In buona sostanza uno dei temi centrali è stato quello di evitare l’interruzione in corso d’opera che purtroppo ha caratterizzato molte opere che, pur affidate, non sono state completate.
Complice il contenzioso che sorge tra le parti.
Il contenzioso può nascere in qualsiasi momento delle fasi di realizzazione di un’opera pubblica ancor prima dell’instaurarsi di un rapporto contrattuale, ma mentre il contenzioso che si instaura prima dell’inizio dei lavori può sì comportare danni da ritardi, ma disquisisce sulle “carte”, quello che nasce a “cantieri aperti” ha con sé anche l’aggravante dei danni materiali da “interruzione”; qui la tempestività della risoluzione ha immediati riflessi sulla quantificazione degli oneri in discussione (che si aggravano giorno per giorno). Per questo il Legislatore ha posto
attenzione alle modalità di risoluzione del contenzioso in fase esecutiva richiamando espressamente (e specializzando) istituti già noti al Codice Civile e addirittura “inventandone” altri.
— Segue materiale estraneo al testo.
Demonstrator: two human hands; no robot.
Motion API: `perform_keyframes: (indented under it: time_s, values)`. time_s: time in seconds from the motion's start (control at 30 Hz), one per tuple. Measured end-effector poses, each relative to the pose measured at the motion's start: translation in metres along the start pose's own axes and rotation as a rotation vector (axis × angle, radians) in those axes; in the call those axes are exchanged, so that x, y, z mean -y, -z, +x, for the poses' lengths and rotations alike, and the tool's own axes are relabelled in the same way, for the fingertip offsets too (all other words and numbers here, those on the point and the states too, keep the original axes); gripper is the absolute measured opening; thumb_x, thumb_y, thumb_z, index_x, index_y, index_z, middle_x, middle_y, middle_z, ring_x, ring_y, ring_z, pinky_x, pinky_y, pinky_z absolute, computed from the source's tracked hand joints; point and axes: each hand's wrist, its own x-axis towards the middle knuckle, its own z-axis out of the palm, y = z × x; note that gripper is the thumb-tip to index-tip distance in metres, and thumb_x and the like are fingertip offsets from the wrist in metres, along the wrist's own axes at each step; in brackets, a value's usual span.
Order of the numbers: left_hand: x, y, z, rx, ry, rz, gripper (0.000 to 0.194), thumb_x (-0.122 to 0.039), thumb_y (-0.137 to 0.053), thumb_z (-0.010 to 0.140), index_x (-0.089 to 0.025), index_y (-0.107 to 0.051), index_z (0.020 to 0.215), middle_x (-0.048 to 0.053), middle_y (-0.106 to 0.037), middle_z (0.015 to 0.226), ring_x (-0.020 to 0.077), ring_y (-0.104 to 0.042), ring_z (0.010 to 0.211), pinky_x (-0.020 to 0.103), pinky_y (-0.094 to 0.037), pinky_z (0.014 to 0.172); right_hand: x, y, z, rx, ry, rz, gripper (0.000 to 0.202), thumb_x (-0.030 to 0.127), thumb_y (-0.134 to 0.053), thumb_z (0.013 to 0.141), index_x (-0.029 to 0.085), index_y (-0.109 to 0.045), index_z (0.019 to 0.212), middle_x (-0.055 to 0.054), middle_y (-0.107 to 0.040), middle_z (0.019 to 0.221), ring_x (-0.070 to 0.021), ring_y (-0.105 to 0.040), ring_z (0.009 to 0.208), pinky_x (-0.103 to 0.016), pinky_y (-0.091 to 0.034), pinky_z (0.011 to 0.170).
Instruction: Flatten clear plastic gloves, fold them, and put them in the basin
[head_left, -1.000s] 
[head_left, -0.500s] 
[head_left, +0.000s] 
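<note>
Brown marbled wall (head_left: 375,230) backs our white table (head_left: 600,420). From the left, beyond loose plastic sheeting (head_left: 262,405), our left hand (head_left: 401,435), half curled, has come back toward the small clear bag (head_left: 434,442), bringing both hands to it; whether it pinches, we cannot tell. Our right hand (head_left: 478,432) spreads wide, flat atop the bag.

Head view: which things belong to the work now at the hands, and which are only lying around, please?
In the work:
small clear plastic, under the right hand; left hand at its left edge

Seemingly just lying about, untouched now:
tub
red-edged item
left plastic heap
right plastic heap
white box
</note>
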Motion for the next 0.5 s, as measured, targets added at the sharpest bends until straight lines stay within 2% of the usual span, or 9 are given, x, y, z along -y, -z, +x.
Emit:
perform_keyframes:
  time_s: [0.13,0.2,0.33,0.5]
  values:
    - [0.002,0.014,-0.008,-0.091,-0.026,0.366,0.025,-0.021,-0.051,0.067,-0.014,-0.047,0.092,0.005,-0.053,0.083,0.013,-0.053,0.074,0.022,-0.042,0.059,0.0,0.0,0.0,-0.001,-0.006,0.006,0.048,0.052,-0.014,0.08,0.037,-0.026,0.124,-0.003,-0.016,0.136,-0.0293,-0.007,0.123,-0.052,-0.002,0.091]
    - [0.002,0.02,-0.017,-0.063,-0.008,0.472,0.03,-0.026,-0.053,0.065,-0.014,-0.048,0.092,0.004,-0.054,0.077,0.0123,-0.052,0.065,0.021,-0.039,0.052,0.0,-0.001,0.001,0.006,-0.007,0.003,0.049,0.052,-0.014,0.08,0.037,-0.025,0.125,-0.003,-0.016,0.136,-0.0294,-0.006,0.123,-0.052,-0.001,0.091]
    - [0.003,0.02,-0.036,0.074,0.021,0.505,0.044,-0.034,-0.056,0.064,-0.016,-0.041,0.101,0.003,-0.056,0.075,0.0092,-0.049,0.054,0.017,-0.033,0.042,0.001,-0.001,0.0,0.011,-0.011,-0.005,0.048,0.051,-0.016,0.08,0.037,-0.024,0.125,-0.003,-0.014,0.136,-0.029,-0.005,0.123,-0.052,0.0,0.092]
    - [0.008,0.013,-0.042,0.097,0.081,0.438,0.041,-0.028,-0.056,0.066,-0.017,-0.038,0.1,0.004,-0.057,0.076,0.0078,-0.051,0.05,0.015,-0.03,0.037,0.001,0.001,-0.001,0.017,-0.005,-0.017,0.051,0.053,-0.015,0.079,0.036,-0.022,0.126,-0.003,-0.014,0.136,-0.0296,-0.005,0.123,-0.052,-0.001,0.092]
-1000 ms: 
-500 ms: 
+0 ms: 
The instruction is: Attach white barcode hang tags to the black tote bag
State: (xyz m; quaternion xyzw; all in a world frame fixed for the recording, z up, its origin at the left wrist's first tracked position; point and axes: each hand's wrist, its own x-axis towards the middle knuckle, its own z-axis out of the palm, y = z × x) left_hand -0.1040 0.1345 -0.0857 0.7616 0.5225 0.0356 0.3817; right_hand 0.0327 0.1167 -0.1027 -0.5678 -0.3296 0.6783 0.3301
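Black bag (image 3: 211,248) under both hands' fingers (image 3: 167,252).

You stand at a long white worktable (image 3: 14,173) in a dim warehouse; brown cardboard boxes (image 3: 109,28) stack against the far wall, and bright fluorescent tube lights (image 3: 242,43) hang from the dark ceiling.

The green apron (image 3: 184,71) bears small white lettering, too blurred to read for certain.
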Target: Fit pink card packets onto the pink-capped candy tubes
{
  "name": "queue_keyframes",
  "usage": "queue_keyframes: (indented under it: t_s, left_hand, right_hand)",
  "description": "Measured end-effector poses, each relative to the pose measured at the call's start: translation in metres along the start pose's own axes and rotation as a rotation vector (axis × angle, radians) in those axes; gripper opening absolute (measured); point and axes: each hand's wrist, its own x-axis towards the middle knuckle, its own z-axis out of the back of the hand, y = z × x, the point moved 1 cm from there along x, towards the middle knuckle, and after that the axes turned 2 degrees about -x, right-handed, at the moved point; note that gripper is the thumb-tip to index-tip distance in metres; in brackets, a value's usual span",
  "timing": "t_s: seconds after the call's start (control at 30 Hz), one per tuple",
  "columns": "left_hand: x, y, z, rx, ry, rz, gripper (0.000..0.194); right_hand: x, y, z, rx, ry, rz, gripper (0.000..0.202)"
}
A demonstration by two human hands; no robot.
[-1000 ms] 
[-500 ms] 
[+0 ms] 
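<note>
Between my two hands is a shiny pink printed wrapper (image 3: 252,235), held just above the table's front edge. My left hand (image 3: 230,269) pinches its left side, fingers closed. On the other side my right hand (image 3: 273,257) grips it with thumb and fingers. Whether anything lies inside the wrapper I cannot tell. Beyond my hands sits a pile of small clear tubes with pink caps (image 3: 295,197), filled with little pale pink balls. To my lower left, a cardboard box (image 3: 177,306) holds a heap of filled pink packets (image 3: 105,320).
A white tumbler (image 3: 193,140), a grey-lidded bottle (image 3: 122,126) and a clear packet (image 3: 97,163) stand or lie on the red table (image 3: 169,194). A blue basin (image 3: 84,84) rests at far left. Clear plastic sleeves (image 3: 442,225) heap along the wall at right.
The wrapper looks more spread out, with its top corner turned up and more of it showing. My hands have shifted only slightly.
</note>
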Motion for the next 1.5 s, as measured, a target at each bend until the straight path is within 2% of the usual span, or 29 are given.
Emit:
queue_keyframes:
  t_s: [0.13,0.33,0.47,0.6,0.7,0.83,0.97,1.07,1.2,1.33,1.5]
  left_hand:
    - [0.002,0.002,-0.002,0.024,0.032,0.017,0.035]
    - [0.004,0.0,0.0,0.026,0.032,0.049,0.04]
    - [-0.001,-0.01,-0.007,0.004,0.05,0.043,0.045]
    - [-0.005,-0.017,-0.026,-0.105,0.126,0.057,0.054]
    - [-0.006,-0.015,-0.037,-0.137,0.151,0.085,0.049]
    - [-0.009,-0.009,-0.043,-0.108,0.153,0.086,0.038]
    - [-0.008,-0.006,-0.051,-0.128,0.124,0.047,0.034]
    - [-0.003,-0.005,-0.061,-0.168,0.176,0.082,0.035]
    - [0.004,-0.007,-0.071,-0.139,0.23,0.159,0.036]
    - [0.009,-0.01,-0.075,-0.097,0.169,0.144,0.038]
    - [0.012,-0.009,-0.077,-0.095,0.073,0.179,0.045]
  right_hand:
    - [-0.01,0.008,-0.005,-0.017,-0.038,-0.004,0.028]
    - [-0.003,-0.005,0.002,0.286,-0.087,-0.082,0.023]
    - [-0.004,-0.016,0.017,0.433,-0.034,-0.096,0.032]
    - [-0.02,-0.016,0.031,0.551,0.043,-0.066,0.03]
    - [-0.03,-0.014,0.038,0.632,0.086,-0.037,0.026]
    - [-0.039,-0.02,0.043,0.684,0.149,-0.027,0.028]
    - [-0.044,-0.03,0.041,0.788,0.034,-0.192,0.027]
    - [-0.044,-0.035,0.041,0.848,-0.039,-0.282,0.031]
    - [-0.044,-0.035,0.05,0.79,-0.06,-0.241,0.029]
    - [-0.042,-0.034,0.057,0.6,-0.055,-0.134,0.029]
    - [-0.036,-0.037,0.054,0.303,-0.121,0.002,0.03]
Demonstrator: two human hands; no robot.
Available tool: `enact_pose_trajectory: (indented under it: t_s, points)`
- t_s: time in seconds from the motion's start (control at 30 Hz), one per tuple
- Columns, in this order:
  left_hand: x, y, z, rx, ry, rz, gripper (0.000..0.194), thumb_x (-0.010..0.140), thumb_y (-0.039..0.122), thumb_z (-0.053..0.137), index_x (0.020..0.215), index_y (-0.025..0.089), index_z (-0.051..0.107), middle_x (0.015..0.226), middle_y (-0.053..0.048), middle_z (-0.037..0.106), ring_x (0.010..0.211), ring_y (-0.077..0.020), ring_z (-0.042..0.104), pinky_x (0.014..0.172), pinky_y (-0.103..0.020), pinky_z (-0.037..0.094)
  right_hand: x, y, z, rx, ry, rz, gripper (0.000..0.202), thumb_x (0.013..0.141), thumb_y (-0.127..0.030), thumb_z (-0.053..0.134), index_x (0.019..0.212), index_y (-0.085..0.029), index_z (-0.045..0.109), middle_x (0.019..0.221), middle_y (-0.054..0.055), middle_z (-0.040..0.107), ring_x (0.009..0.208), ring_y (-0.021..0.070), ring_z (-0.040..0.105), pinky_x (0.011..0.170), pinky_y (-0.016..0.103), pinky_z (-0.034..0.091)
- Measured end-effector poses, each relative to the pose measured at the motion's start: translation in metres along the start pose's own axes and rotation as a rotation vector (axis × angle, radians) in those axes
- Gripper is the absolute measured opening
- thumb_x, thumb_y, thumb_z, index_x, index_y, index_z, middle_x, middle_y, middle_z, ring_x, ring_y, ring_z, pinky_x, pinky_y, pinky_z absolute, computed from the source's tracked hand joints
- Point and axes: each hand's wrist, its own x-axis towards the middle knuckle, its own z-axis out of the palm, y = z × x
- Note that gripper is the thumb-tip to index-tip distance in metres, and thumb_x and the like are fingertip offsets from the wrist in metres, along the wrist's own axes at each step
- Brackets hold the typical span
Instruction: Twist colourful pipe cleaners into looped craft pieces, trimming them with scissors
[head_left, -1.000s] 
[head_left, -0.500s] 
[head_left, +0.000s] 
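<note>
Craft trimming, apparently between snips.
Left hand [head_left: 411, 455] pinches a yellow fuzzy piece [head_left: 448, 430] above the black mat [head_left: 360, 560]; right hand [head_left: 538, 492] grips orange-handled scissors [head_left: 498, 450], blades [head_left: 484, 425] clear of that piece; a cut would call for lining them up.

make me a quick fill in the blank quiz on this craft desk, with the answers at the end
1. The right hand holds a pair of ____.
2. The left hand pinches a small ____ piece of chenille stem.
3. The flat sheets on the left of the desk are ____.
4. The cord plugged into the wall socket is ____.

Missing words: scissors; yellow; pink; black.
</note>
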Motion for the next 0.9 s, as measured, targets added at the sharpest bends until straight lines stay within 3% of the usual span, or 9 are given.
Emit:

Il ricorso giurisdizionale come ultima spiaggia
Risolvere la questione in sede giudiziale comporta tempi lunghi e mancato completamento (e fruizione) dell’opera per cui appare fondamentale poter “gestire” la conflittualità fuori dai tribunali.
E’ appena il caso di rammentare che in sede giudiziale il parametro della disamina sarà la mera legittimità, scevra da ogni valutazione discrezionale; questa osservazione – apparentemente banale – è invece significativa se teniamo conto che il Nuovo Codice si fonda sull’applicazione dei principi quali metodo operativo e di interpretazione della legittimità. In quest’ottica la gestione del pre-contenzioso giurisdizionale (orientato appunto ad evitare sia il ricorso al Tribunale che l’interruzione dei lavori) assume un rilievo particolare. Perché cerca di mantenere nel campo di gioco degli attori della realizzazione dell’opera la valutazione del loro operato. Passare la palla al Giudice significa far giocare la partita ad un Soggetto (certamente autorevole e competente, ma) estraneo, non coinvolto nella finalità della conclusione dell’opera (principio del risultato) il cui unico metro di giudizio è il formalismo giuridico.